She was designed by Sir Edward Reed, and was in all significant factors an enlarged version of his earlier creation with thicker armour and heavier guns. She had a pointed ram where previous ships had sported a rounded one; she was built with a forecastle, but had no poop until fitted with one as preparation for her role as Flagship, Mediterranean Fleet. She carried a balanced rudder, which reduced the physical effort of turning the wheel. Steam-powered steering was installed in 1874.

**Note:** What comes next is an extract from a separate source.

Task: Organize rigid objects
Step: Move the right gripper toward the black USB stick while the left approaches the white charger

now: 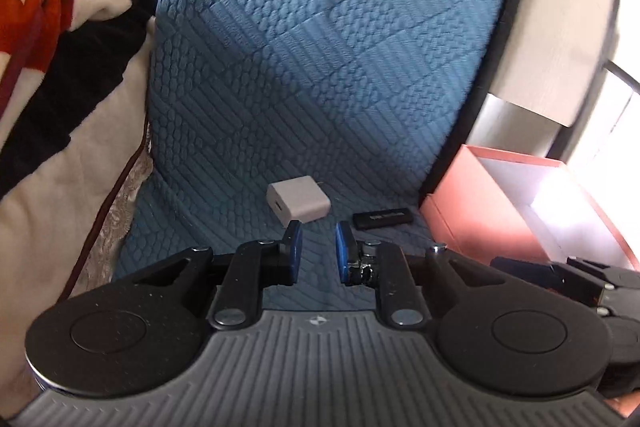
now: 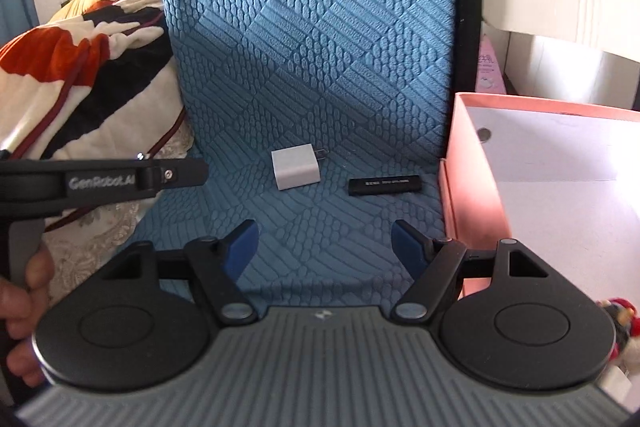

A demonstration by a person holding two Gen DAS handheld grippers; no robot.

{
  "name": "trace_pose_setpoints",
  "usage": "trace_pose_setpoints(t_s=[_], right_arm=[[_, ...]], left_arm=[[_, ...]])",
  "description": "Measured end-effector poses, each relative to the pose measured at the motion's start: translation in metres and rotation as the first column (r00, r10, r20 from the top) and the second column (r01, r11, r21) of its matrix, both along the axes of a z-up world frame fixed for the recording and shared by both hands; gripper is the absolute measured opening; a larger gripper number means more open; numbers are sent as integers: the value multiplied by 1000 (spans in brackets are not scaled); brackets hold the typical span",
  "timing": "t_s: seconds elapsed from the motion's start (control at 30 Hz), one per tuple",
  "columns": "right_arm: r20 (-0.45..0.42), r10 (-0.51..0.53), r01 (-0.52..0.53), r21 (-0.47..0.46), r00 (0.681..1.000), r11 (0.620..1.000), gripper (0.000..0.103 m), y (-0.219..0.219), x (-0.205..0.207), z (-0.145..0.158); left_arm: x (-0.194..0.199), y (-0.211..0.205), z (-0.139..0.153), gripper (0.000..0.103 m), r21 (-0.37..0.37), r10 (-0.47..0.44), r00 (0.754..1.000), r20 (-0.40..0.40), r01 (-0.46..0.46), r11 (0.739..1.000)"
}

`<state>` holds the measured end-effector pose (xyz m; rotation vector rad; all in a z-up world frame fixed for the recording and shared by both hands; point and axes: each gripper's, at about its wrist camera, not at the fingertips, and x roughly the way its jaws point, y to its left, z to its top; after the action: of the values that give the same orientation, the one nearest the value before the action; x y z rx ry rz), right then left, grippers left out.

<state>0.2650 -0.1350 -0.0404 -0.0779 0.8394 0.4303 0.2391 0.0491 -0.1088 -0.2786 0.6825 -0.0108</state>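
A white charger cube (image 1: 299, 206) lies on the blue quilted mat (image 1: 312, 67), with a flat black stick (image 1: 381, 218) to its right. My left gripper (image 1: 318, 247) is just short of the cube, jaws narrowly parted and empty. In the right wrist view the cube (image 2: 296, 167) and the black stick (image 2: 385, 185) lie ahead of my right gripper (image 2: 325, 239), which is wide open and empty. The pink open box (image 2: 472, 163) stands at the right. The left gripper's arm (image 2: 120, 179) shows at the left.
A red, black and cream blanket (image 1: 60, 47) is heaped left of the mat. Grey furniture (image 1: 560, 27) stands behind the pink box (image 1: 480, 203). A pink carton (image 2: 490, 67) stands behind the box. A small toy (image 2: 618, 323) shows at the right edge.
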Motion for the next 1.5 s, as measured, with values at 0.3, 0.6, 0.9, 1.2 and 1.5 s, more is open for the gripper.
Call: trace_pose_setpoints(t_s=[0.3,0.6,0.9,1.2,1.5], right_arm=[[-12,43,-43,-22,999,999,75,15,37,-14],[-38,61,-63,-64,997,996,72,26,70,-36],[-67,42,-48,-89,997,995,60,27,95,-59],[-98,61,-73,-119,993,990,58,29,118,-81],[-73,111,-124,-203,991,971,56,35,127,-106]], left_arm=[[47,23,-21,21,7,27,998,-52,-27,1000],[79,35,-41,21,32,12,993,-121,-9,999],[90,53,-49,51,-41,36,991,-125,-41,998],[100,54,-59,52,-105,14,991,-136,-29,994],[116,58,-70,52,-123,30,986,-164,-50,991]])
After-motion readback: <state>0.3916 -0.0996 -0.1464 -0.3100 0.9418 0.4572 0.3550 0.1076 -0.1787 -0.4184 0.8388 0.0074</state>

The arrangement of the guns precluded the usual arrangement where the anchor cable led into the main deck; in Hercules these cables led into the upper deck; she was the first battleship to be so fitted.

==Armament==
She was the first warship to carry the new 10 in muzzle-loading rifle, which were ranged four on either side in a box battery. The foremost and aftermost guns could be traversed to fire to within a few degrees of the line of the keel through recessed embrasures in the battery walls. These guns, each of which weighed 18 tons, fired a shell weighing 400 pounds with a muzzle velocity of 1380 ft/s. A well-trained crew could fire one shot every 70 seconds.

A 9 in gun was placed on the mid-line on the main at stem and stern to provide end-on fire, and the 7 in guns were mounted either side fore and aft on the upper deck, with firing embrasures cut to allow either end-on or broadside fire.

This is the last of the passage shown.